Старший лейтенант сделал рукой знак, и сначала в салон загрузили тело первого пилота. За ним помогли забраться второму пилоту. Вадимиров, поддерживая, двинулся за ним в кабину. Потом стали загружаться остальные. Двигатель заурчал, зачихал, но «схватился», значит, не поврежден, хотя корпус в нескольких местах пробит автоматными очередями. Винты быстро начали набирать обороты, поднимая ветер и круто пригибая ближайшие камыши. Как и полагается командиру, Семарглов помогал другим, собираясь сесть в вертолет последним. Предпоследним оказался подполковник Яцко, который, сидя на сырой земле, наблюдал за посадкой. Василию Ивановичу пришлось даже помочь ему подняться и подсадить.

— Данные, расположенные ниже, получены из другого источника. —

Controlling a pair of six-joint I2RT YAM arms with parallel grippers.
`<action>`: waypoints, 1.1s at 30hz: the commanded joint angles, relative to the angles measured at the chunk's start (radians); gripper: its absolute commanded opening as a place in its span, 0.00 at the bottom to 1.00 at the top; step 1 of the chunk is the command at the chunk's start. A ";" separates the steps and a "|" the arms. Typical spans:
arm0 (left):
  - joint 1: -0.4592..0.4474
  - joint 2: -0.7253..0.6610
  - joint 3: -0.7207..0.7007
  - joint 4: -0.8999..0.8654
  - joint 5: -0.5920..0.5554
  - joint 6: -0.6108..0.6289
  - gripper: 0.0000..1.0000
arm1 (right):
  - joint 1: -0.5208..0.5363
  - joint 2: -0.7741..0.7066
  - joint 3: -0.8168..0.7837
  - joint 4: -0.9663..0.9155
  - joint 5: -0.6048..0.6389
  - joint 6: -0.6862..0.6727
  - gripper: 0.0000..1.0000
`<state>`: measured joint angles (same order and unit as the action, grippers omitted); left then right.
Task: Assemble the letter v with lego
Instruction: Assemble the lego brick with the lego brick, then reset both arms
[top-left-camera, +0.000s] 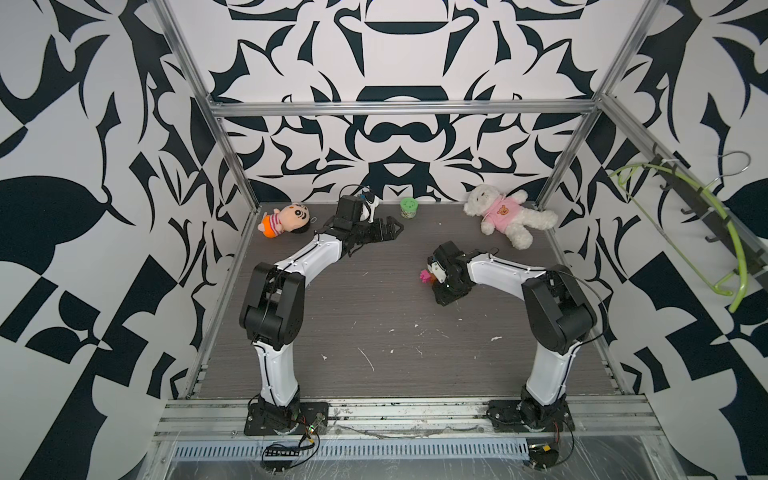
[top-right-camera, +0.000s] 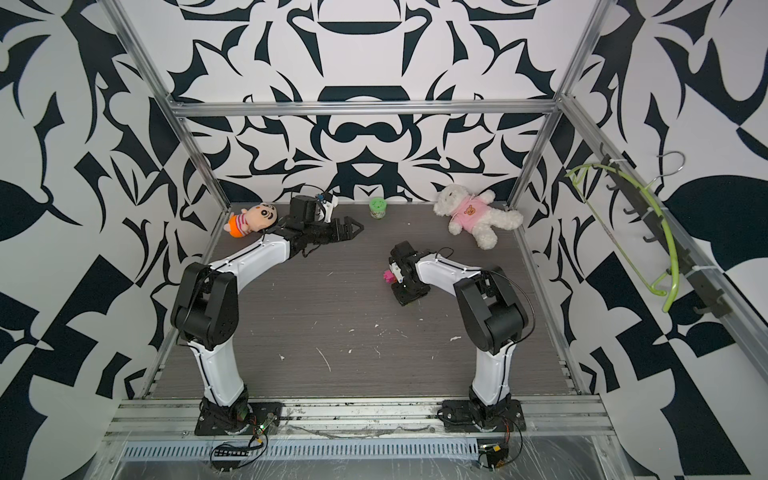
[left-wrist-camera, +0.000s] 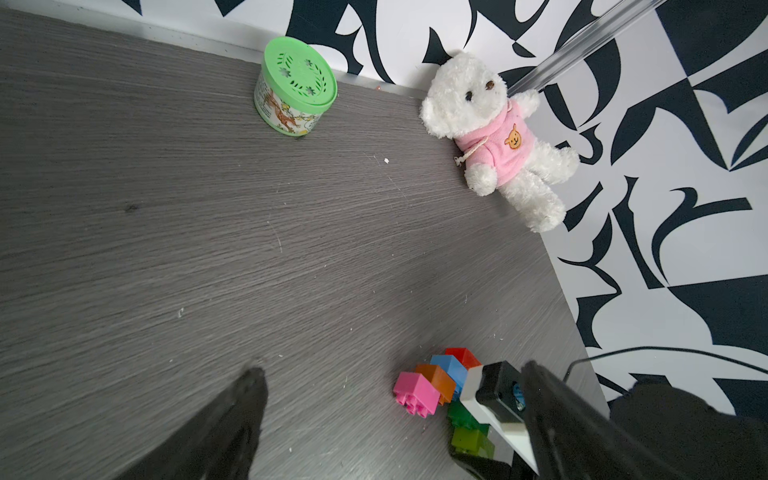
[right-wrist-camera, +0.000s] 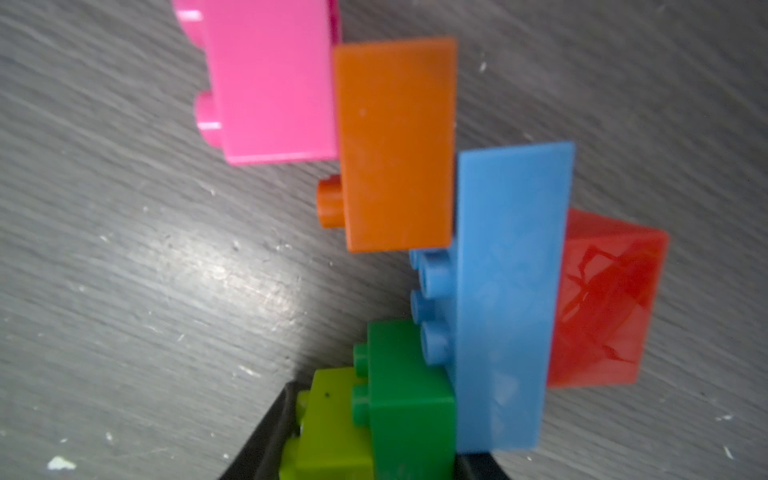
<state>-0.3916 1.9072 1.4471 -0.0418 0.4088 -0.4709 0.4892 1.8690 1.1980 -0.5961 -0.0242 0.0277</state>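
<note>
right pincer (right-wrist-camera: 382, 424) low, clasping letter v (right-wrist-camera: 511, 291), left pincer (top-left-camera: 397, 227) raised, splayed

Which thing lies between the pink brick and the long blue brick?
One orange-brown square plastic brick lies there, touching both the pink studded plastic brick and the long blue plastic brick. The right wrist view shows it best.

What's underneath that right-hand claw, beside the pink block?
From above, only the pink brick shows beside the right gripper. Wrist views reveal orange, blue, red, dark green and lime bricks joined beneath it. Whether the jaws grip is hidden.
</note>
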 joint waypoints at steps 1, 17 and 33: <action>0.008 0.002 -0.013 -0.001 0.017 0.001 1.00 | 0.000 -0.007 0.021 -0.005 -0.003 0.014 0.44; 0.020 -0.021 -0.032 -0.047 0.008 0.020 0.99 | 0.003 -0.039 0.047 -0.051 -0.048 0.026 0.79; 0.089 -0.593 -0.583 0.030 -0.887 0.215 0.99 | -0.278 -0.589 -0.272 0.360 0.122 0.124 1.00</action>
<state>-0.3363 1.4025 1.0000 -0.0685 -0.1471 -0.3786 0.3195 1.3048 1.0245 -0.3992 0.0360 0.1043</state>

Но войти в вертолет подполковник не смог. Он внезапно неестественно выпрямился и начал падать назад. Семарглов еле-еле успел подхватить его. Но тут же сквозь шум вертолетных винтов услышал автоматные очереди. Пули ударили в корпус совсем рядом. Стреляли из камыша, издали. Старший лейтенант из последних сил впихнул подполковника в салон, сам почувствовал два удара в бронежилет – и его, значит, достали, но успел заскочить сам, свалившись на пол салона. Из раскрытого посадочного люка высунулось сразу несколько стволов, отвечая на огонь противника своим активным огнем. Вертолет тут же начал подъем.
Отдышавшись, Василий Иванович сел, наблюдая, как снимают бронежилет с подполковника Яцко. Пуля попала тому под мышку, в незащищенное место, когда у Яцко была поднята рука – держался за поручень. Подполковник дышал часто, но глаза его были ясные и совсем не показывали недавнего страдания от усталости. Теперь боль вытеснила усталость, с которой подполковник бороться не умел, но с болью, наоборот, он умел бороться и, может быть, даже презирал ее.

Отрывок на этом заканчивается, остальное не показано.